[What is being asked]: Could you reproduce the lines below from the one with "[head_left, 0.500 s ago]" through the one with "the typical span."? Keep both ends and add nothing.

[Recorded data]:
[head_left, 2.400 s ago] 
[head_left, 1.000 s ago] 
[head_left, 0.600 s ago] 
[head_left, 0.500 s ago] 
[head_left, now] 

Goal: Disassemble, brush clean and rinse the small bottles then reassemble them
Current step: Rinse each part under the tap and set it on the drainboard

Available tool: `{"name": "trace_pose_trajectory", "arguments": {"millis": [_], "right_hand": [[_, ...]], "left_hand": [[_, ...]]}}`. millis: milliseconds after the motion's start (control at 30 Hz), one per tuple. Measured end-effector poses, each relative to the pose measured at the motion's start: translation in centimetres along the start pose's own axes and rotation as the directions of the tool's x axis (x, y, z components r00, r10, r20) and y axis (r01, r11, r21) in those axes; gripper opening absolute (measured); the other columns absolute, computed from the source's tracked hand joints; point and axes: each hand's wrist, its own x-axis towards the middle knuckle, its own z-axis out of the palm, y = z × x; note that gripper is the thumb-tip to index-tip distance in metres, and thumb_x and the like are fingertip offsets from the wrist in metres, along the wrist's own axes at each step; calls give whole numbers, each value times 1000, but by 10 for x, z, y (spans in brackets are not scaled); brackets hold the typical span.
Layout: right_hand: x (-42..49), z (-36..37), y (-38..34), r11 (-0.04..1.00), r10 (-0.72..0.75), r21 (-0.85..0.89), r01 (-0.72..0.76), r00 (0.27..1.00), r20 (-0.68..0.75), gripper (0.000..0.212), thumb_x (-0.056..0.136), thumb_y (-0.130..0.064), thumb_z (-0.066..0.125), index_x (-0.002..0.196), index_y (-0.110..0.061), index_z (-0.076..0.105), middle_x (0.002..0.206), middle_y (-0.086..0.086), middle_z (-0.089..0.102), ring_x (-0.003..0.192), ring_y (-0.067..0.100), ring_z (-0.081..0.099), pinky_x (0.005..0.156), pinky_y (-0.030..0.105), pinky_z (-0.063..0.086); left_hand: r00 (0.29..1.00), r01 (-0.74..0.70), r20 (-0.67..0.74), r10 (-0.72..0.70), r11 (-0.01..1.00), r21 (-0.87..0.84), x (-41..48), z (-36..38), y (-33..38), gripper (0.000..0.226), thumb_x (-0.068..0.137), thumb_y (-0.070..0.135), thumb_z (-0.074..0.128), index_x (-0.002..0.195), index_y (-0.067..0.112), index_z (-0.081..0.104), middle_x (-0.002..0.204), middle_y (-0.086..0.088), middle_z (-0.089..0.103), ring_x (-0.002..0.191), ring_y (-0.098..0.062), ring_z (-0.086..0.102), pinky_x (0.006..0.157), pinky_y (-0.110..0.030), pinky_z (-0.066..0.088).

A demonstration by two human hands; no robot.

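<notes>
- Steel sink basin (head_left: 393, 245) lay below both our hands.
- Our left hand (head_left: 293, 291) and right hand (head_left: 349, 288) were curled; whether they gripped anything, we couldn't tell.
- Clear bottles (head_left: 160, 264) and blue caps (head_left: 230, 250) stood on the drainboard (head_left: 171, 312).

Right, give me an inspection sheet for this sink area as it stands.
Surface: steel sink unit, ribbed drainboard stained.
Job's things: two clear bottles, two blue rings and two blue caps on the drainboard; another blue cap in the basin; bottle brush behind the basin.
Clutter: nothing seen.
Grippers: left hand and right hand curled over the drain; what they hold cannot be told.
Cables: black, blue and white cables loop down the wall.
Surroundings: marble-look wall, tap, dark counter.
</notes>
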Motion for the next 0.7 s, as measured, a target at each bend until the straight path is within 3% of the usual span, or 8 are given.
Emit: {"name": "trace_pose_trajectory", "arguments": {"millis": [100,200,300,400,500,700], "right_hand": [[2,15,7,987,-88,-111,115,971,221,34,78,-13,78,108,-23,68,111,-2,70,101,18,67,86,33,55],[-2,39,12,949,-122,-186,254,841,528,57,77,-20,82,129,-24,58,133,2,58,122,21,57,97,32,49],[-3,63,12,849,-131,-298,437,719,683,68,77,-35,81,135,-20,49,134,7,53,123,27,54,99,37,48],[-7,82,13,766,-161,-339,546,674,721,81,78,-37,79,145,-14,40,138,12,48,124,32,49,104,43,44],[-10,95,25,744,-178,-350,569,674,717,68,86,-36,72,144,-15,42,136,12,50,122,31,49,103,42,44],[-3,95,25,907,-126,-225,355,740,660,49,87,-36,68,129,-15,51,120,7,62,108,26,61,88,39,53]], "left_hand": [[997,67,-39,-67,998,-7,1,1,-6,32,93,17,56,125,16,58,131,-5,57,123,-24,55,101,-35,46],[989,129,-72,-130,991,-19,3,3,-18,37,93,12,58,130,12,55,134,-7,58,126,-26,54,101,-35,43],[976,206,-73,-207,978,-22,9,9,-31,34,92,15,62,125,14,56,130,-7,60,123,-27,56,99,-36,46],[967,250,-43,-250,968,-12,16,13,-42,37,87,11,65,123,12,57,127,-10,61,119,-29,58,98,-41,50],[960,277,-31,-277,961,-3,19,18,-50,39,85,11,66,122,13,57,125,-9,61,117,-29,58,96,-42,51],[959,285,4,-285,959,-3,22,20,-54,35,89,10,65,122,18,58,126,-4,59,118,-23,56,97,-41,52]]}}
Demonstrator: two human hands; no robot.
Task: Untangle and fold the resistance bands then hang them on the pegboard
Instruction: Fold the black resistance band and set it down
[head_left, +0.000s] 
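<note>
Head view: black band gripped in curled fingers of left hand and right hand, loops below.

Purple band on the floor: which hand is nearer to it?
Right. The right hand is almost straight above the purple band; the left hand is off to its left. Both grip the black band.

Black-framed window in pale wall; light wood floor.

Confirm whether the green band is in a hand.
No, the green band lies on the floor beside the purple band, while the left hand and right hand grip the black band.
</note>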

[Result of this exercise]:
[head_left, 0.500 s ago] 
[head_left, now] 

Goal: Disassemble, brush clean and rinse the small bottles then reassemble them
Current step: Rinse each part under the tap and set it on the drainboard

Available tool: `{"name": "trace_pose_trajectory", "arguments": {"millis": [_], "right_hand": [[_, ...]], "left_hand": [[_, ...]]}}`. millis: milliseconds after the motion's start (control at 30 Hz), one per tuple. Measured end-effector poses, each relative to the pose measured at the motion's start: translation in centimetres along the start pose's own axes and rotation as the directions of the tool's x axis (x, y, z components r00, r10, r20) and y axis (r01, r11, r21) in those axes; gripper opening absolute (measured); the other columns absolute, computed from the source's tracked hand joints; point and axes: each hand's wrist, its own x-axis towards the middle knuckle, its own z-axis out of the palm, y = z × x; note that gripper is the thumb-tip to index-tip distance in metres, and thumb_x and the like are fingertip offsets from the wrist in metres, along the wrist's own axes at each step; calls give whole numbers, each value times 1000, but by 10 for x, z, y (spans in brackets are not scaled); brackets hold the typical span.

The response is finished, and the exercise is complete.